## Exercise brief
Only one stretch of the records below is wanted: the lines from the one holding "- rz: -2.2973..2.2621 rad" through the one holding "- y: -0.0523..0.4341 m". Return it exactly, both ends included.

## Provided data
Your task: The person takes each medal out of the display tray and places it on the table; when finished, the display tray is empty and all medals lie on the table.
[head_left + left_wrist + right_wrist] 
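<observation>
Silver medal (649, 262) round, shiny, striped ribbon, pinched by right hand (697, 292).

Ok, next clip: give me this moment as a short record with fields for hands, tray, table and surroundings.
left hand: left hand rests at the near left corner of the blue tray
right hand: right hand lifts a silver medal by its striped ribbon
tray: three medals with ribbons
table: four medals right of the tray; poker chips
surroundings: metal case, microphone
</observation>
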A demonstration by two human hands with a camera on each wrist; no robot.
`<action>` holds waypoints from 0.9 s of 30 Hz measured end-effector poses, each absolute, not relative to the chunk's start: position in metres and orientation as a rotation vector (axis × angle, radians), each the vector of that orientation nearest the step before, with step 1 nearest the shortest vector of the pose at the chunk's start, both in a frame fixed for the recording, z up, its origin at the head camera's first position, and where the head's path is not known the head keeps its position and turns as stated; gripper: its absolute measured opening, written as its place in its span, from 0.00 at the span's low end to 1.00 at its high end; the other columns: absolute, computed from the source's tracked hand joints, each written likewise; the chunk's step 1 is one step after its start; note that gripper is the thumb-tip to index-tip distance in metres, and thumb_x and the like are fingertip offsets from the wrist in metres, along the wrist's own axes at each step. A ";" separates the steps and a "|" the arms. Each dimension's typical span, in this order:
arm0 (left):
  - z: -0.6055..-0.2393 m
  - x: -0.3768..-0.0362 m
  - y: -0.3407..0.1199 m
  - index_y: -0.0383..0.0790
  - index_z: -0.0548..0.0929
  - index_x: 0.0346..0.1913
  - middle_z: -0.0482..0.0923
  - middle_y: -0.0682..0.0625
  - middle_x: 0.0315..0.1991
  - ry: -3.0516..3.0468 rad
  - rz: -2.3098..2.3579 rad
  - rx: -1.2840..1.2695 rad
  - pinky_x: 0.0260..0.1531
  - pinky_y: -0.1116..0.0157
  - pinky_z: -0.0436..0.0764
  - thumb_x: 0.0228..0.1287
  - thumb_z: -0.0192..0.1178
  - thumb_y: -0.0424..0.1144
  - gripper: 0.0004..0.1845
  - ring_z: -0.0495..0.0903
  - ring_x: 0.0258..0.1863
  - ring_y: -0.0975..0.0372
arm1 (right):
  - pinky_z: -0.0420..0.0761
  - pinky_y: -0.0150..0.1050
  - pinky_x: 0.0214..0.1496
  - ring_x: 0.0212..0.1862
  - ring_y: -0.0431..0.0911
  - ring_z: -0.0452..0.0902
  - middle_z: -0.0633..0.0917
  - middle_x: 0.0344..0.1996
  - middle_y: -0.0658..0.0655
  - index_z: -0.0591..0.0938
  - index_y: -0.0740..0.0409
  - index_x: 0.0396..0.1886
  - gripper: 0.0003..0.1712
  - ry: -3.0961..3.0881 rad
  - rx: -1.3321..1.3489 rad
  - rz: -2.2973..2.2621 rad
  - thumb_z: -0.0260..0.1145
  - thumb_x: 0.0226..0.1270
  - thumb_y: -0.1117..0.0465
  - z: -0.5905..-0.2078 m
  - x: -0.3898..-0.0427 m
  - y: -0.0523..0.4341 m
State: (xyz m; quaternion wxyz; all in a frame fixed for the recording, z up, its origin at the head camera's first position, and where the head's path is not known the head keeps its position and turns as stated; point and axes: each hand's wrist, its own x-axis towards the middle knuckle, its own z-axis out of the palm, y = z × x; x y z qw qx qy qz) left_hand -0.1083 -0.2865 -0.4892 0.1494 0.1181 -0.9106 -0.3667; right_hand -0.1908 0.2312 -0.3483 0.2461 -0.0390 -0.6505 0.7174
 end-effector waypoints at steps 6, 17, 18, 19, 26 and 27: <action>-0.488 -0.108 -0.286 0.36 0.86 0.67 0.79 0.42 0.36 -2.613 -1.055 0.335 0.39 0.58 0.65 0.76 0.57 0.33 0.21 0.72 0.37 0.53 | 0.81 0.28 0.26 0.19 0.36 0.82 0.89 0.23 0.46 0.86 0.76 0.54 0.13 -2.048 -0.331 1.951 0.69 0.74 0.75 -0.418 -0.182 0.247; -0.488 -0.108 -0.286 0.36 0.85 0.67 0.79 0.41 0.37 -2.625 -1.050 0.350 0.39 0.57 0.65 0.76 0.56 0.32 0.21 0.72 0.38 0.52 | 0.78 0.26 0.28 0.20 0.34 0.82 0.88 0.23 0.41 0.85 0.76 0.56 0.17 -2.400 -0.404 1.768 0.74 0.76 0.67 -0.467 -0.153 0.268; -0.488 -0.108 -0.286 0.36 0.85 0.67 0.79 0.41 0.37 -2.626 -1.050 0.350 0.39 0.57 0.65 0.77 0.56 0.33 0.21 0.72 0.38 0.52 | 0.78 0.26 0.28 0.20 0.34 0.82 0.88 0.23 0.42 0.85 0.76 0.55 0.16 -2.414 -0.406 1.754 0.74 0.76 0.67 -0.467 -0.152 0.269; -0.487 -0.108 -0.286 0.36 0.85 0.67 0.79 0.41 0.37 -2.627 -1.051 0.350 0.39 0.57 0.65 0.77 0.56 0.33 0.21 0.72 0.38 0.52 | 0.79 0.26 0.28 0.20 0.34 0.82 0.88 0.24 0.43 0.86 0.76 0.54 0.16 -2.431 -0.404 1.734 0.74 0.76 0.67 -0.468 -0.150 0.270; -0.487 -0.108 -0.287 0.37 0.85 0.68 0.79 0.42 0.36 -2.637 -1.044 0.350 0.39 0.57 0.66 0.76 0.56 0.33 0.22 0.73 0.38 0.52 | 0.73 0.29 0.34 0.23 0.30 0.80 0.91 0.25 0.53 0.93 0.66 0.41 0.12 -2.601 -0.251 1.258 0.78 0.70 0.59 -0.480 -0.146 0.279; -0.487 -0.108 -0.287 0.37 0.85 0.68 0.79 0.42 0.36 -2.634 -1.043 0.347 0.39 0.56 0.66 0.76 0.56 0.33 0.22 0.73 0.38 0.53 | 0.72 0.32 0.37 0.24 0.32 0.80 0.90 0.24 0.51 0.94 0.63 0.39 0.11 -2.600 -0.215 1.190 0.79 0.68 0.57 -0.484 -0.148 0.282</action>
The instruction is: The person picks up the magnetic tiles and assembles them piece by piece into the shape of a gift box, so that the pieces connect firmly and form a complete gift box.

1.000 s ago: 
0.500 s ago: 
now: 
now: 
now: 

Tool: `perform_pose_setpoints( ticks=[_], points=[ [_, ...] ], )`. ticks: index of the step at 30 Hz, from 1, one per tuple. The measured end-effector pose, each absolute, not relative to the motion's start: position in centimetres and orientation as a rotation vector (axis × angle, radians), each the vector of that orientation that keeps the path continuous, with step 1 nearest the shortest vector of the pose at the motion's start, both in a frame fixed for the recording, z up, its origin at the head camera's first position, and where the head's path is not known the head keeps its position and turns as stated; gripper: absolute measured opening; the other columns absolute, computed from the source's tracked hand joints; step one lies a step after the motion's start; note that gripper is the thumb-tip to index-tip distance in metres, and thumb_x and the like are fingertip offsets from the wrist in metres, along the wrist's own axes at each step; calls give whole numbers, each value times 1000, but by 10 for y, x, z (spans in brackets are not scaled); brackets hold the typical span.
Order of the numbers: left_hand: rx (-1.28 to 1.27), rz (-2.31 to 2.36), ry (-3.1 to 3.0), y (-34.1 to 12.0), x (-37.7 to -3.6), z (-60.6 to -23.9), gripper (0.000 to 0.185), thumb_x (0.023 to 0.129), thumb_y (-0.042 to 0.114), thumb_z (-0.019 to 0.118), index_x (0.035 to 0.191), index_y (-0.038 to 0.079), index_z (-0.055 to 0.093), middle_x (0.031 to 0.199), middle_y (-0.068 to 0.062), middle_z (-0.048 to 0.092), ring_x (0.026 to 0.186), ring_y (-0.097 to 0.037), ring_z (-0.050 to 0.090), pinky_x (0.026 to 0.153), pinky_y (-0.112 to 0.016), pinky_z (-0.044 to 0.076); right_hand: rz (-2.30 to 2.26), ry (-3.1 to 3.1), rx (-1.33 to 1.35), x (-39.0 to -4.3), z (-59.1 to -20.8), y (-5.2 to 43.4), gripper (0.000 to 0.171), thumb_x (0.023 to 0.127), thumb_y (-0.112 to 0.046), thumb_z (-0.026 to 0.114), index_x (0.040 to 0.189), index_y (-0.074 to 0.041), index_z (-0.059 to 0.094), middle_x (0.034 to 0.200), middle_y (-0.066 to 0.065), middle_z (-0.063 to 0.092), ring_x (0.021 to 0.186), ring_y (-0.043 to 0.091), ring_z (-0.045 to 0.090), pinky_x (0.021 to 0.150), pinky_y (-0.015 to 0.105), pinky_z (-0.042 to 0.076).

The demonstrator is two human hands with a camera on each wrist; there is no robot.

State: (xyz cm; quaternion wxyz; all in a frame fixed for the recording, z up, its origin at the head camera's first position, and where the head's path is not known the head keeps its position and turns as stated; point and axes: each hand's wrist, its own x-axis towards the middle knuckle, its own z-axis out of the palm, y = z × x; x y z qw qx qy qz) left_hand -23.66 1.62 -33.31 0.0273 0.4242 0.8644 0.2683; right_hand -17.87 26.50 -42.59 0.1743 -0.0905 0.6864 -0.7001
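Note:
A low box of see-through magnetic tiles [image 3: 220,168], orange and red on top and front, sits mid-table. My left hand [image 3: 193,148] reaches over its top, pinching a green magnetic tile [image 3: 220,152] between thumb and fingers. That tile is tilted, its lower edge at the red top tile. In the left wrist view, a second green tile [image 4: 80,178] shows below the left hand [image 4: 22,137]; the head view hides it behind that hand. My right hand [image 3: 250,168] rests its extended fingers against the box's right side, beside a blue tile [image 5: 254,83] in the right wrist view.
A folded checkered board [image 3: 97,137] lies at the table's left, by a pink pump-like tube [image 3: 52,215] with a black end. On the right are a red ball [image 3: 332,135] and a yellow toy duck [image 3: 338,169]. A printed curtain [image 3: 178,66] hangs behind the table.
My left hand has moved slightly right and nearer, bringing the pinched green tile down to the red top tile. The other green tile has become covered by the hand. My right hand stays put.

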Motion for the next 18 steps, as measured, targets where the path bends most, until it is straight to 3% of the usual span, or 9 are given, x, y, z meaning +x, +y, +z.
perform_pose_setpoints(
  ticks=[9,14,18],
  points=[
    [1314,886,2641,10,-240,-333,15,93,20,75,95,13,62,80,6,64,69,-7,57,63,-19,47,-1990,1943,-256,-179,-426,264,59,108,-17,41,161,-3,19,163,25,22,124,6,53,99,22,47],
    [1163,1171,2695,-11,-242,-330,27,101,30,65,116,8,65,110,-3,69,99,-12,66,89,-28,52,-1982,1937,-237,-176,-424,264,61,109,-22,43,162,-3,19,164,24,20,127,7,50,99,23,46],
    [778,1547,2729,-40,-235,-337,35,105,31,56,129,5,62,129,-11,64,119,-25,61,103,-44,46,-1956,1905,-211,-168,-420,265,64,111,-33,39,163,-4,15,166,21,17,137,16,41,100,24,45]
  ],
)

## Solution to this exercise
  - rz: -2.2973..2.2621 rad
  - thumb_z: -0.0260..0.1145
  - thumb_x: 0.0226..0.1270
  - thumb_y: -0.1117..0.0465
  - z: -0.5905..-0.2078 m
  - x: -0.3898..-0.0427 m
  - y: -0.0523..0.4341 m

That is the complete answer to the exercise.